TASK TO CARRY OUT:
Write out the full listing again. Make no alterations.
──────────────────────────────
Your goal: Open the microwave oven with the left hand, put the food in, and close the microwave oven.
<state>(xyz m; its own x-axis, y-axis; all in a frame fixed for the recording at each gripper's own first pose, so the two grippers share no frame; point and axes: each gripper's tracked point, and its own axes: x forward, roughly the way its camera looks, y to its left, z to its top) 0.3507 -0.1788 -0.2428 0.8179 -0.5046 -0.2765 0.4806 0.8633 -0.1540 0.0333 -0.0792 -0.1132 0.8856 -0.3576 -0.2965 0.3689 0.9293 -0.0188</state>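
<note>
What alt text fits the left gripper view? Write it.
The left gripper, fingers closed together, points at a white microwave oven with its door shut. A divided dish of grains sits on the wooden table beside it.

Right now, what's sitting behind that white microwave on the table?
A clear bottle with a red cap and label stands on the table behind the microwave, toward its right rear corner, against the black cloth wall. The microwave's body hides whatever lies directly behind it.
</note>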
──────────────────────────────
WRITTEN SOLUTION:
Your goal: Open the microwave oven with the left hand, put the food in, and close the microwave oven.
<state>(xyz m; its own x-axis, y-axis; all in a frame fixed for the recording at each gripper's own first pose, so the two grippers share no frame; point and axes: each gripper's tracked point, and its own axes: x forward, roughly the way its camera looks, y to its left, z to its top) 0.3507 -0.1788 -0.2428 0.8179 -0.5046 -0.2765 0.4806 0.8633 -0.1540 0.0333 -0.0792 -0.1132 0.8856 -0.3576 -0.2965 0.3689 0.9293 -0.0188</state>
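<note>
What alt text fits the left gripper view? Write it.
The left gripper, fingers closed together, points at a white microwave oven with its door shut. A divided dish of grains sits on the wooden table beside it.

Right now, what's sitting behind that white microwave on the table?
A clear bottle with a red cap and label stands on the table behind the microwave, toward its right rear corner, against the black cloth wall. The microwave's body hides whatever lies directly behind it.
</note>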

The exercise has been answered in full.